Desde hace años se viene escuchando la posibilidad de un Papa africano, a pesar del estigma que supone la supuesta profecía de Nostradamus sobre el «papa negro». No obstante, África es uno de los puntos del planeta donde no hay bajada de profesiones. Por eso las mirada se pueden poner en el ojo del huracán al ghanés Peter Turkson, quien durante el pontificado de Francisco ha sido la voz de la doctrina social en la Curia. Experto en temas de pobreza, sostenibilidad y derechos humanos, su elección sería vista como un símbolo para el continente africano y una señal clara de que la Iglesia mira a los más vulnerables. Aun así, su avanzada edad podría jugar en su contra en un cónclave que también valora la vitalidad.

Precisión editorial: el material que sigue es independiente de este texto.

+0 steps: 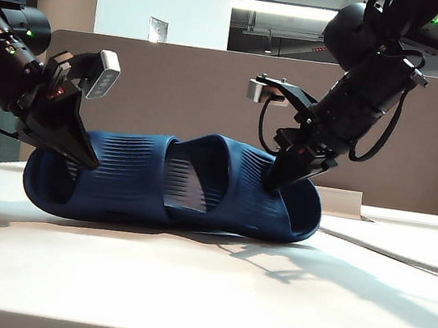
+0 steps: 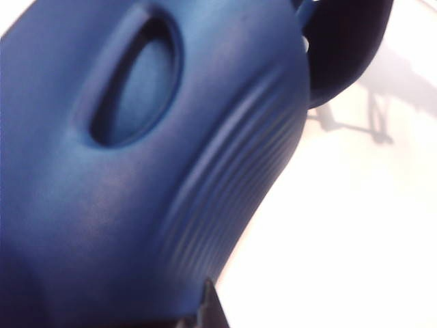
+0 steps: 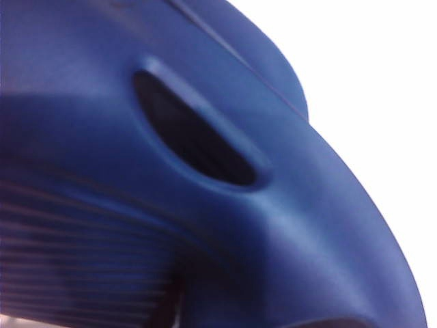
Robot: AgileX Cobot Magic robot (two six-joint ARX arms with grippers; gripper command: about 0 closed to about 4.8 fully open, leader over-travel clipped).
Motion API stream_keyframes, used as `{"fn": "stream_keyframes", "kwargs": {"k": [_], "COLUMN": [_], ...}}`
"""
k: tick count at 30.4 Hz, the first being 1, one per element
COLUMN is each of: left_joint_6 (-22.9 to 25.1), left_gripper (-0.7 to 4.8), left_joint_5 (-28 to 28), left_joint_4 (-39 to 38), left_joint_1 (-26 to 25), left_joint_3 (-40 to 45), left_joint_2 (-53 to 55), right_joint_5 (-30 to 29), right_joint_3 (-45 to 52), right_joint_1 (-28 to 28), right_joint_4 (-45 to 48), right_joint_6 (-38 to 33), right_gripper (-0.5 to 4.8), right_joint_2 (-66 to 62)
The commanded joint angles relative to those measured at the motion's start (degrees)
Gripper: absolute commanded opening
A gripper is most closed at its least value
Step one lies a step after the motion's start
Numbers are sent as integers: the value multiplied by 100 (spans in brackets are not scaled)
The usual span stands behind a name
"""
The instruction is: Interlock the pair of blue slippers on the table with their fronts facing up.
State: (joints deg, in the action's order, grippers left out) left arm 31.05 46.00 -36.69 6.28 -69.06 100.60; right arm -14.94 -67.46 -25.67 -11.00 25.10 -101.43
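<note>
Left gripper (image 1: 81, 157): jaws closed, pinching the ribbed strap of the left slipper (image 1: 103, 176).
Right gripper (image 1: 275, 182): jaws closed, clamped on the strap of the right slipper (image 1: 239, 191).
Pair of blue slippers: nested together mid-worktop, straps overlapping.
Worktop (image 1: 185, 290): off-white, carrying both slippers.
Divider panel (image 1: 197, 87): brown, behind the slippers.

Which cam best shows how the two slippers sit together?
Exterior view: both slippers show whole, pushed together on the table. The left wrist view and right wrist view each give only a blurred close-up of one strap and vent hole.
</note>
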Motion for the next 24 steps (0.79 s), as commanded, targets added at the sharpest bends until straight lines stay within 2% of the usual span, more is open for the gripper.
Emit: {"fn": "stream_keyframes", "kwargs": {"k": [1,10,24], "left_joint_6": [-46,-308,-365], "left_gripper": [-5,-5,-5], "left_joint_5": [334,590,634], "left_joint_4": [162,350,354], "left_joint_1": [79,79,79], "left_joint_3": [-22,-22,-22], "left_joint_2": [-7,-7,-7], "right_joint_5": [-297,-345,-341], "right_joint_3": [-11,-11,-11], "right_joint_1": [-101,-195,-258], "right_joint_4": [76,105,103], "right_joint_6": [-9,-109,-111], "right_gripper": [-2,-2,-2], "right_joint_2": [-28,-28,-28]}}
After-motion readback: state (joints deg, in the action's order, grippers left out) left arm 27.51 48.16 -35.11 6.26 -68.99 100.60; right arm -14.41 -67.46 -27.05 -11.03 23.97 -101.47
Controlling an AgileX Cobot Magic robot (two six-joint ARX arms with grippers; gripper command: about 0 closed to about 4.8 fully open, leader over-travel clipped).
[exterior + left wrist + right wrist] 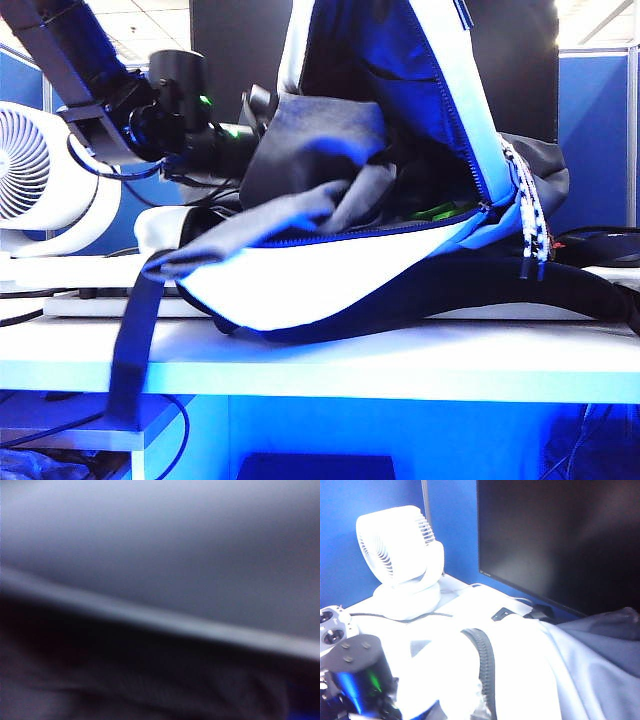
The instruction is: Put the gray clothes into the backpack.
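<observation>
The gray clothes point(320, 150) are being seen bunched in the mouth of the backpack point(330, 280), part tucked under the raised flap, part draped out over the front zip edge toward the exterior view's left. The backpack is lying on its side on the white table point(400, 365), flap propped up, dark lining showing, speckled cords point(530, 210) hanging at the right end, a black strap point(135, 340) trailing off the table edge at the left. The left gripper point(262, 105) is being pressed against the clothes from the left, w/ its tips buried in fabric; its wrist view is being filled by blurred gray cloth point(165, 545), so whether the claw is wide or narrow cannot be told. The right gripper is not being shown in any view; it is being read as closed, nothing seen in it. In the right wrist view a white fan point(402, 560) and a dark monitor point(560, 540) are being seen behind the backpack's white panel point(520, 645).
</observation>
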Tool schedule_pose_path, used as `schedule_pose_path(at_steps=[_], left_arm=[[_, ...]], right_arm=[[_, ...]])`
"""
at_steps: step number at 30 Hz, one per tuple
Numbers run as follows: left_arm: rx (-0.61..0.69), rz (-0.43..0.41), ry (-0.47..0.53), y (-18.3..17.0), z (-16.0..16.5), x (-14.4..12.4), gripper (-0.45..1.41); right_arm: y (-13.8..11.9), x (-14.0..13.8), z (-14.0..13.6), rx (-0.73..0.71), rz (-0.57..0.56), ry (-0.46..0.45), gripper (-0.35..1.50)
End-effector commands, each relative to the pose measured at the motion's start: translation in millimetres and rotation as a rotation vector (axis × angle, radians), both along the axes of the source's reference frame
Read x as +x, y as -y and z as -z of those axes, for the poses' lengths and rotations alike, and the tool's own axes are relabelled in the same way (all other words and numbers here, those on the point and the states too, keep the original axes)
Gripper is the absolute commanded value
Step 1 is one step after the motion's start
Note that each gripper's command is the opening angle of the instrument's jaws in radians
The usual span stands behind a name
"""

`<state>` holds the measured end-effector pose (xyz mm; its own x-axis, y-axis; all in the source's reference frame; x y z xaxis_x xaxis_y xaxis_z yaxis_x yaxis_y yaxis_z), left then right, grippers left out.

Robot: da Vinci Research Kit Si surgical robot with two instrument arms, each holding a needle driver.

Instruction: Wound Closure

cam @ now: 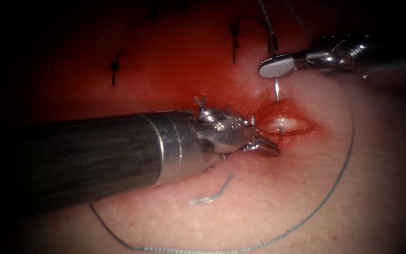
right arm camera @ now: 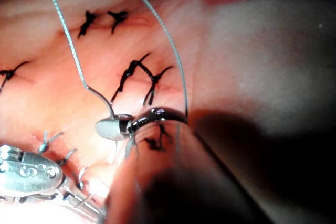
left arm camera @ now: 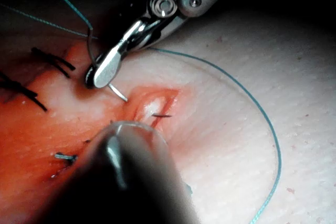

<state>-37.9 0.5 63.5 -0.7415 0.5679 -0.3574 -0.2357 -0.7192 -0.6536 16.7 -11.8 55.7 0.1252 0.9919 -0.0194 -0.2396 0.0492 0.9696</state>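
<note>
The right tool holds the needle near its tail, its tip entering the tissue just beyond the cut; the left tool, holding nothing, its jaws narrowly parted, waits at the cut's near-left edge.

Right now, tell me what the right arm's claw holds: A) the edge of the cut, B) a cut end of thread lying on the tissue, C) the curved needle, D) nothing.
C: the right claw is shut on the needle, which runs from it down into the tissue just above the cut.
</note>
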Motion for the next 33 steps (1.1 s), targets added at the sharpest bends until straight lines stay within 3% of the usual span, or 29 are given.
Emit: schedule_pose_path(at_steps=[1, 7, 9, 10, 11, 12, 15, 20, 27, 33], left_arm=[[-0.001, 0.0, 0.002, -0.3, -0.4, -0.6, -0.3], [-0.004, -0.004, 0.004, -0.4, -0.2, -0.5, -0.3], [-0.003, -0.005, 0.002, -0.4, -0.1, -0.5, -0.32], [-0.003, -0.005, 0.002, -0.4, -0.1, -0.5, -0.33], [-0.007, -0.009, 0.004, -0.3, -0.1, -0.5, -0.33], [-0.007, -0.009, 0.004, -0.3, 0.0, -0.5, -0.35], [-0.009, -0.016, 0.001, -0.1, 0.2, -0.6, -0.4], [-0.009, -0.016, 0.001, -0.1, 0.2, -0.7, -0.43], [-0.009, -0.016, 0.002, -0.1, 0.2, -0.6, -0.45], [-0.009, -0.016, 0.001, 0.0, 0.2, -0.7, -0.45]], right_arm=[[0.8, 1.2, 0.6, 0.017, 0.012, -0.015, -0.35], [3.2, 1.5, 2.7, 0.03, 0.02, -0.022, -0.35], [2.8, 1.7, 2.9, -0.07, -0.002, 0.003, -0.35], [2.5, 1.8, 2.9, -0.114, -0.015, 0.016, -0.18], [1.9, 1.8, 2.7, -0.168, -0.027, 0.022, 0.22], [1.4, 1.8, 2.4, -0.198, -0.041, 0.025, 0.49], [-1.2, 1.4, 1.1, -0.332, -0.137, 0.025, 1.11], [-3.5, 0.8, 0.2, -0.496, -0.183, 0.033, 1.36], [-3.9, 0.8, 2.3, -0.777, -0.104, 0.125, 1.41], [-3.0, 2.1, 4.9, -0.924, 0.067, 0.128, 1.2]])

Por otro lado, están los señalados desde las facciones más ultraconservadoras de la Iglesia para volver al pontificado de Juan Pablo II, lo cual sería un desastre, no sólo para los católicos sino para el resto de la humanidad. En el ala más tradicionalista destacan nombres como el cardenal Raymond Leo Burke, favorito de Donald Trump y Robert Sarah, de Guinea. Ambos han criticado abiertamente las reformas de Francisco y apelan a un retorno a la liturgia más clásica y a la rigidez doctrinal. Sin embargo, su perfil polarizante y su limitada base de apoyo entre los cardenales moderados reduce de momento sus opciones de acumular los dos tercios de votos necesarios.
Muchos se preguntan también si podría haber la posibilidad de un Papa español, algo que no sucede desde hace varios siglos. Nombres como el de Juan José Omella o Carlos Osoro también suenan como posibles candidatos a suceder a Francisco, aunque la losa que dejó Rouco Varela en la Iglesia española será muy complicada de superar.
La elección del sucesor de Francisco no será solo una cuestión de nombres: será un balance entre tradición y renovación, entre un papado de gestos proféticos o de gobernanza institucional, entre la mirada hacia los pobres y la de la diplomacia global. Cuando se den las primeras fumatas sobre el tejado de San Pedro, la Iglesia habrá marcado una nueva página en su historia milenaria, con un Papa que continúe o rectifique el legado de Francisco en un mundo cada vez más fragmentado.
Sea quien sea el elegido, los cardenales electores tienen ante sí la tarea de tender puentes entre el pasado y el futuro, y de ofrecer al mundo un líder capaz de encarnar la misión de «servir hasta el último aliento», tal y como afirmó el propio Bergoglio.